Painting Wheel Rims
by John Anderson
There are two tricks to painting wheels...
- Have the tires removed from the rims and have the area you don't see painted as well as the areas you do see.
- Find a tire shop that has a rim machine that reaches around the tire and does not touch the outer area of the rim. These machines are much more common today and will not damage the paint. Better yet have someone mount them by hand. I did this once myself (new tires, fresh painted wheels) and can do a tire in less then 4 minutes.
These are both good thoughts, to anyone interested in some particulars, I've painted 4-5 sets and here are some tips.
Blast them totally clean as with anything, bare metal, metal etch, metal treatment converter. PPG DP40/90 etc. as usual. In fact, if you are doing black ones, multiple coats of DP90 (I think that is the black) are pretty much enough if you want a flat black like late bay/vanagon steels.

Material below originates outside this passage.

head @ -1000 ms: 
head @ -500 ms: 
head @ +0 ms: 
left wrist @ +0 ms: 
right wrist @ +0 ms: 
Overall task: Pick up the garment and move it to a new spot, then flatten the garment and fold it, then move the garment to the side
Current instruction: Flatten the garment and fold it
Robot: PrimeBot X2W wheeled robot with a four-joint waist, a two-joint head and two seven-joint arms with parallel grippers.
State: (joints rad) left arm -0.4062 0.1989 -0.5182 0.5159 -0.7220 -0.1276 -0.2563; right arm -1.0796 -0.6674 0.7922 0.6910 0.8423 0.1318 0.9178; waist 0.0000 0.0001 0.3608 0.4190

Major tip: you can never get all the blasting residue out of the crack of the rim to center joint, plus it is VERY hard to get that well painted. I've done 2 things separately and I do now in combination. Brush paint that joint all the way round by hand first off. Then do one spray coat of primer, then use a good automotive seam sealer calk in the joint all the way round. That is what really gets them sealed up never to rust at the joint, and covers residual sand bits. Continue with another primer (or 2 more if using it as topcoat) and then maybe 2 shots of topcoat.
Another good tip: cheapy lazy susan and spin the wheel as opposed to trying to walk round it and maintain a good spray. I put an old 1 gallon paint thinner can on the turntable and set the wheel on it, in fact I just move them around on the thinner cans (I have several.) Typically I use the gun adjusted to about 2" wide spray and do multiple angles working center out and the outside edges, let them dry overnight then do the backs.
As Donald mentions the outside edges are critical for nice air sealing, and tire shop idiots can scratch them up even with better machines. Insist on a machine they do alloys on if you don't want them scratched, but frankly most all places use those now days anyway, operator error can still maul a rim (real important on say a $500 alloy).
I mount/dismount my narrow 5's by hand on an old
manual machine I picked up for $25 at a sale. These are pretty
common, and depending on the design can be very safe for rims if
they feature lead lined parts to run on the rims. I've noted Harbor
Freight sells one for about $50, but have no idea the quality. They
look like the thing the guy is using in the Bentley T2 manual. You
sort of have to watch buying at a sale though as some of the early
ones have a lot of parts to mount dismount, can be pretty hard to
plain figure out how to use, and be useless if stuff is
missing.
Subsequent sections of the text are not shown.